__WHAT YOU WILL DO__:
Write each line below back out exactly, omitting its pictures.

__DATA BELOW__:
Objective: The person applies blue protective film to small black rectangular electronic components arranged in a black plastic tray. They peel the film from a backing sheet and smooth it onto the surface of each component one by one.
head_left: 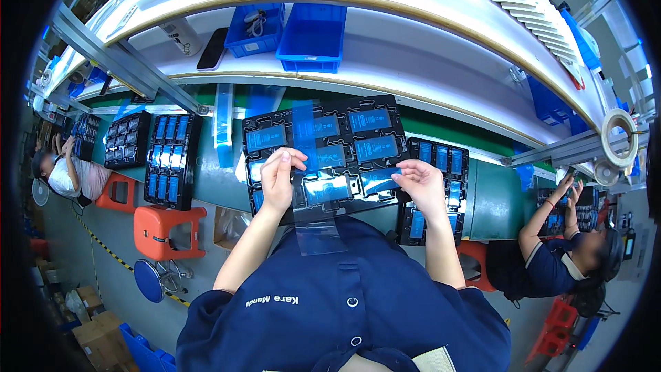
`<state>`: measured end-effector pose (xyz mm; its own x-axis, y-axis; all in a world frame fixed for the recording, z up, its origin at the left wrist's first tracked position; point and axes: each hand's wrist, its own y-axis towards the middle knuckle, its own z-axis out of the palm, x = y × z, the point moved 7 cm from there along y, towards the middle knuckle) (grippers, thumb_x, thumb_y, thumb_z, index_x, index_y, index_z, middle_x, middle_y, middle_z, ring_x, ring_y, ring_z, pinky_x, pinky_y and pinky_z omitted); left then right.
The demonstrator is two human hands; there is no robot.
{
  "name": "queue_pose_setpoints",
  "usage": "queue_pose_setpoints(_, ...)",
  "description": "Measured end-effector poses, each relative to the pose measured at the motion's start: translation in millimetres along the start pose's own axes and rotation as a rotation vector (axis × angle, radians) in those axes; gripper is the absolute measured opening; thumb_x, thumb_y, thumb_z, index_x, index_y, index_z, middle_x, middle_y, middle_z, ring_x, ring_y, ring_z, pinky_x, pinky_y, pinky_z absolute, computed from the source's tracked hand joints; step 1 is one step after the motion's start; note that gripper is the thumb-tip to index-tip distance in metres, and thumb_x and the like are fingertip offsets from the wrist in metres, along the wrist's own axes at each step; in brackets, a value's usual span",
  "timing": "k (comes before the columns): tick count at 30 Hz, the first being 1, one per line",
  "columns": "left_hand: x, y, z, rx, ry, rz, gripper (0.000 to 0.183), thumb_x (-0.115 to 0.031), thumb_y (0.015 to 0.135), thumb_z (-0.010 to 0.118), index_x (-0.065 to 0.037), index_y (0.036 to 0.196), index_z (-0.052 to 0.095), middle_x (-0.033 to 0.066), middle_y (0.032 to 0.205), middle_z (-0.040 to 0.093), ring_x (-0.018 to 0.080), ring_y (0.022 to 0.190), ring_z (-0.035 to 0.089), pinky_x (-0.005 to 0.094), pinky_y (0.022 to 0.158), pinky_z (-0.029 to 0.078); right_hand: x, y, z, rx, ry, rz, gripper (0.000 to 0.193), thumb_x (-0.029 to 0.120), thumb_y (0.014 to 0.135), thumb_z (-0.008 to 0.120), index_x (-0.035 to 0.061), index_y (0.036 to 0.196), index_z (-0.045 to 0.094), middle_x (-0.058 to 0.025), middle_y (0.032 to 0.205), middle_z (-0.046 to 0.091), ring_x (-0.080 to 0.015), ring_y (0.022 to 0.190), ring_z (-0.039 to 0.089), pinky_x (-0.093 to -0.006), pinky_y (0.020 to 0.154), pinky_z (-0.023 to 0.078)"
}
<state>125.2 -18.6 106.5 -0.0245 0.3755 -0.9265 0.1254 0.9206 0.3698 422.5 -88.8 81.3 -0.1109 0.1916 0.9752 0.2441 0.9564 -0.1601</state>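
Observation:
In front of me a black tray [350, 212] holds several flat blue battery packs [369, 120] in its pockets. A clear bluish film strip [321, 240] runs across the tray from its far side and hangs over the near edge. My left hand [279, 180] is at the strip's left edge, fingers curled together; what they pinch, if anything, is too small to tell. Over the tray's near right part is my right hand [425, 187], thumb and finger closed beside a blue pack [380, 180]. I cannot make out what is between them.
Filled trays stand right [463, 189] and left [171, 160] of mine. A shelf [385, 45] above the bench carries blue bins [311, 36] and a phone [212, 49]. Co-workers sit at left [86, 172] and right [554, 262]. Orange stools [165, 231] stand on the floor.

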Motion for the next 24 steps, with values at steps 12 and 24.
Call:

__FINISHED EXERCISE__:
Objective: The person applies blue protective film to small black rectangular electronic components arranged in a black plastic tray. They peel the film from a backing sheet and smooth it onto the surface of each component one by one.
head_left: 
`<state>`: measured end-effector pose (xyz mm; its own x-axis, y-axis; all in a world frame fixed for the recording, z up, its origin at the left wrist's first tracked position; point and axes: each hand's wrist, its own y-axis towards the middle knuckle, its own z-axis out of the palm, x = y × z, the point moved 7 cm from there along y, towards the middle knuckle) (grippers, thumb_x, thumb_y, thumb_z, index_x, index_y, index_z, middle_x, middle_y, middle_z, ring_x, ring_y, ring_z, pinky_x, pinky_y and pinky_z omitted); left then right.
The demonstrator is two human hands; there is no robot.
{
  "name": "queue_pose_setpoints",
  "usage": "queue_pose_setpoints(_, ...)",
  "description": "Measured end-effector poses, each relative to the pose measured at the motion's start: translation in millimetres along the start pose's own axes and rotation as a rotation vector (axis × angle, radians) in those axes; gripper is the absolute measured opening; thumb_x, thumb_y, thumb_z, index_x, index_y, index_z, middle_x, middle_y, middle_z, ring_x, ring_y, ring_z, pinky_x, pinky_y, pinky_z absolute, computed from the source's tracked hand joints; step 1 is one step after the motion's start; note that gripper is the thumb-tip to index-tip distance in metres, and thumb_x and the like are fingertip offsets from the wrist in metres, along the wrist's own axes at each step; in brackets, a value's usual span",
  "timing": "k (comes before the columns): tick count at 30 Hz, the first being 1, one per line",
  "columns": "left_hand: x, y, z, rx, ry, rz, gripper (0.000 to 0.183), thumb_x (-0.115 to 0.031), thumb_y (0.015 to 0.135), thumb_z (-0.010 to 0.118), index_x (-0.065 to 0.037), index_y (0.036 to 0.196), index_z (-0.052 to 0.095), middle_x (-0.033 to 0.066), middle_y (0.032 to 0.205), middle_z (-0.040 to 0.093), ring_x (-0.018 to 0.080), ring_y (0.022 to 0.190), ring_z (-0.035 to 0.089), pinky_x (-0.005 to 0.094), pinky_y (0.022 to 0.158), pinky_z (-0.029 to 0.078); right_hand: x, y, z, rx, ry, rz, gripper (0.000 to 0.193), thumb_x (-0.029 to 0.120), thumb_y (0.014 to 0.135), thumb_z (-0.008 to 0.120), index_x (-0.035 to 0.061), index_y (0.036 to 0.196), index_z (-0.045 to 0.094), middle_x (-0.058 to 0.025), middle_y (0.032 to 0.205), middle_z (-0.046 to 0.091), ring_x (-0.080 to 0.015), ring_y (0.022 to 0.190), ring_z (-0.039 to 0.089), pinky_x (-0.093 to -0.006), pinky_y (0.020 to 0.154), pinky_z (-0.023 to 0.078)"
}
<state>125.2 -18.6 106.5 -0.0245 0.3755 -0.9265 0.1254 0.9206 0.3698 422.5 -88.8 81.3 -0.1109 0.1916 0.9752 0.2441 0.9564 -0.1601</state>
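Observation:
In front of me a black tray [350, 212] holds several flat blue battery packs [369, 120] in its pockets. A clear bluish film strip [321, 240] runs across the tray from its far side and hangs over the near edge. My left hand [279, 180] is at the strip's left edge, fingers curled together; what they pinch, if anything, is too small to tell. Over the tray's near right part is my right hand [425, 187], thumb and finger closed beside a blue pack [380, 180]. I cannot make out what is between them.
Filled trays stand right [463, 189] and left [171, 160] of mine. A shelf [385, 45] above the bench carries blue bins [311, 36] and a phone [212, 49]. Co-workers sit at left [86, 172] and right [554, 262]. Orange stools [165, 231] stand on the floor.
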
Motion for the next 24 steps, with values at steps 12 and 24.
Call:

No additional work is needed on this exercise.